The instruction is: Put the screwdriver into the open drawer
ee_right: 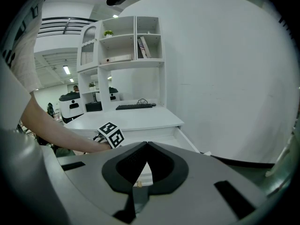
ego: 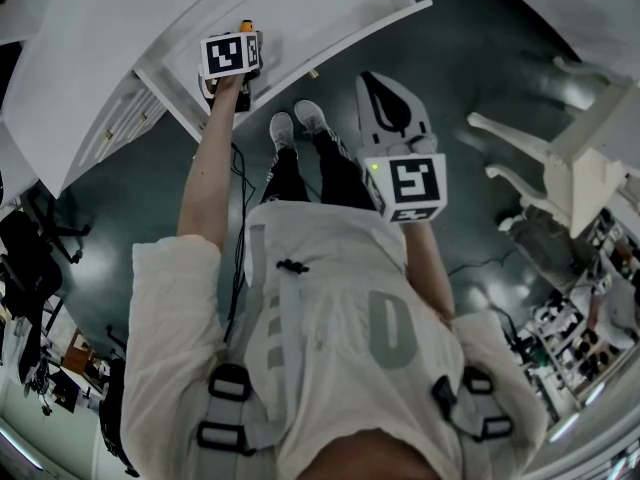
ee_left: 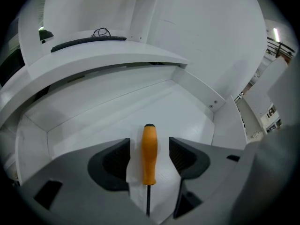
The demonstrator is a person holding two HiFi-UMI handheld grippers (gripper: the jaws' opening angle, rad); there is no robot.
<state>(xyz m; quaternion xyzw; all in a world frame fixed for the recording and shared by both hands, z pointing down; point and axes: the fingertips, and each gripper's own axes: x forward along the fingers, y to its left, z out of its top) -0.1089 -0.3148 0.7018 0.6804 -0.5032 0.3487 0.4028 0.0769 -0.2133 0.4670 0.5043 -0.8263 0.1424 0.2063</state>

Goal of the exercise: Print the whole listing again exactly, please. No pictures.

Written solution:
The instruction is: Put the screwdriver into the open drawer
ee_right: 
ego: 
ee_left: 
The demonstrator is a person holding two HiFi-UMI handheld grippers (gripper: the jaws' opening angle, rad); there is no robot.
<state>(xyz m; quaternion xyzw; all in a world frame fixed for the recording and shared by both hands, z pointing down; point and axes: the fingertips, and each gripper's own axes: x forward along the fingers, y to its left, z out of its top) -0.1089 -0.3148 0.7018 0.6804 -0.5032 0.3487 0.4028 0.0769 -0.2133 0.4670 0.5043 -0.8263 0.1424 0.2063</state>

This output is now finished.